Abidjan port strengthens ties with saharan capitals amid regional shifts

The Port of Abidjan has doubled down on its economic partnerships with Ouagadougou, Bamako, and Niamey, reinforcing its position as a regional logistics hub. This strategic move comes despite the withdrawal of Burkina Faso, Mali, and Niger from the Economic Community of West African States (ECOWAS) earlier this year.

Record-breaking growth in 2025

In 2025, the Port of Abidjan achieved a remarkable 16% increase in overall traffic, solidifying its dominance as West Africa’s leading francophone port, surpassing Lomé and Cotonou. This surge underscores the port’s continued appeal for trade with landlocked Sahelian nations, which rely on its infrastructure for imports despite regional diplomatic shifts. The facility handles a significant share of goods destined for Burkina Faso, Mali, and Niger—countries with no direct maritime access.

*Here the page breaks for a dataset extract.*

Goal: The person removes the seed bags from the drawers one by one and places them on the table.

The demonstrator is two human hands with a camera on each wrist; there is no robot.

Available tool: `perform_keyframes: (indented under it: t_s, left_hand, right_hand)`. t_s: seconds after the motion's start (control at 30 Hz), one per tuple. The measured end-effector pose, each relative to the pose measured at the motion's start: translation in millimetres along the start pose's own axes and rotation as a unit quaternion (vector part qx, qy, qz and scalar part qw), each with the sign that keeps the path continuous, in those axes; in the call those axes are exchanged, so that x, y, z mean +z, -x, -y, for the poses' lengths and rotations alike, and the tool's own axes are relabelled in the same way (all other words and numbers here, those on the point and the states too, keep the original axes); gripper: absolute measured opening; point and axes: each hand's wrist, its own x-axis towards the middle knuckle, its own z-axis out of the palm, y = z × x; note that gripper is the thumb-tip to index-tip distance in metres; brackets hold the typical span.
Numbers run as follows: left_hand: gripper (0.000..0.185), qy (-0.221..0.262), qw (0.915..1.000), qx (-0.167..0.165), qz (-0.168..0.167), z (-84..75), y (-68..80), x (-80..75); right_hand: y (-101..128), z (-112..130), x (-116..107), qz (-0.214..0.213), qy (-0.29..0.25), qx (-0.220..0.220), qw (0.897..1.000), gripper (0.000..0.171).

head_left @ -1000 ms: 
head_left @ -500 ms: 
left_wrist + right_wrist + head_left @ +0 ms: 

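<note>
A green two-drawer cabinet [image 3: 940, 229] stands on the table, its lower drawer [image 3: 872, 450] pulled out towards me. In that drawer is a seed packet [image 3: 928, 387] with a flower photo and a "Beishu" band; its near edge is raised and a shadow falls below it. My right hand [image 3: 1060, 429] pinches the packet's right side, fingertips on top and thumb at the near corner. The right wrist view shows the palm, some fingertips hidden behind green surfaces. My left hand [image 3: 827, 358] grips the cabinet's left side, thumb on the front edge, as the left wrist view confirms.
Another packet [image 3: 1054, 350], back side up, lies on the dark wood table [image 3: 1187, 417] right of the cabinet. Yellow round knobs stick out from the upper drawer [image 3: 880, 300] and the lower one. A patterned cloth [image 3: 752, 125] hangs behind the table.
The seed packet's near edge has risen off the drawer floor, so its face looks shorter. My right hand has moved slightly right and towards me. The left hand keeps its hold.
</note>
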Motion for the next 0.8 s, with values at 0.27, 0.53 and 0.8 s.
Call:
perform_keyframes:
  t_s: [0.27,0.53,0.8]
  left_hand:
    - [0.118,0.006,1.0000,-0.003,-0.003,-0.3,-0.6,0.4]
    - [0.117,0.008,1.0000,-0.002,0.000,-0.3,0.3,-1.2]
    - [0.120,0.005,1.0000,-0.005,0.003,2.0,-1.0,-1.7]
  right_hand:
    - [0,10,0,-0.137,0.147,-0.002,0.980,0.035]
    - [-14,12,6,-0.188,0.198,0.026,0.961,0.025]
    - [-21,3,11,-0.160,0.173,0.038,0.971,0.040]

The port’s expansion has driven authorities to invest heavily in infrastructure upgrades, ensuring smoother vessel turnaround times and enhanced capacity to meet growing demand.

New multimodal route to Bamako via Bobo-Dioulasso

Africa Global Logistics recently launched a multimodal trade corridor linking Abidjan to Bamako through the inland port of Bobo-Dioulasso in Burkina Faso. This route combines road and rail transport to streamline cargo flows to Mali, reducing transit delays and costs for Burkinabè and Malian operators.

Burkina Faso has earmarked nearly 200 billion CFA francs in its 2026 budget to upgrade the critical Ouagadougou-Bobo-Dioulasso highway—a key link in this logistics chain. These improvements aim to further expedite shipments and lower operational expenses for businesses.

Digital customs reform cuts red tape

Côte d’Ivoire eliminated physical customs visas for goods transiting to Mali and Burkina Faso on March 31, replacing them with the SIGMAT digital system. This platform, now integrated with Burkinabè customs, accelerates clearance processes while tightening security and traceability.

The reform empowers traders to submit declarations online, eliminating bottlenecks at border crossings. It’s part of a broader push to modernize Ivorian customs procedures, enhancing efficiency for Sahelian supply chains.

Côte d’Ivoire’s port strategy

As the largest economy in the West African Economic and Monetary Union, Côte d’Ivoire is leveraging its port infrastructure to sustain its role as a regional trade hub. The country operates two major ports: Abidjan, which dominates containerized traffic and Sahelian transit, and San-Pedro, focused on cocoa and timber exports.

In April, the Netherlands pledged 196 billion CFA francs to upgrade San-Pedro and Abidjan’s ports. Meanwhile, Belgian firm Sea Invest announced investments to boost the ports’ combined cargo handling capacity to 11 million tons by 2026.

Vital lifeline for landlocked Sahel

For Burkina Faso, Mali, and Niger, access to Atlantic ports remains indispensable. These nations depend on transit corridors through Côte d’Ivoire, Benin, Togo, or Ghana for fuel, food, and equipment supplies. The 2024 departure of the Alliance of Sahel States from ECOWAS raised concerns over trade continuity, but Abidjan’s initiatives aim to reassure operators and stabilize flows regardless of political shifts.

Ivorian authorities are betting on competitive tariffs and faster procedures to retain Abidjan’s edge over rival ports in Benin and Togo, which also serve Sahelian markets.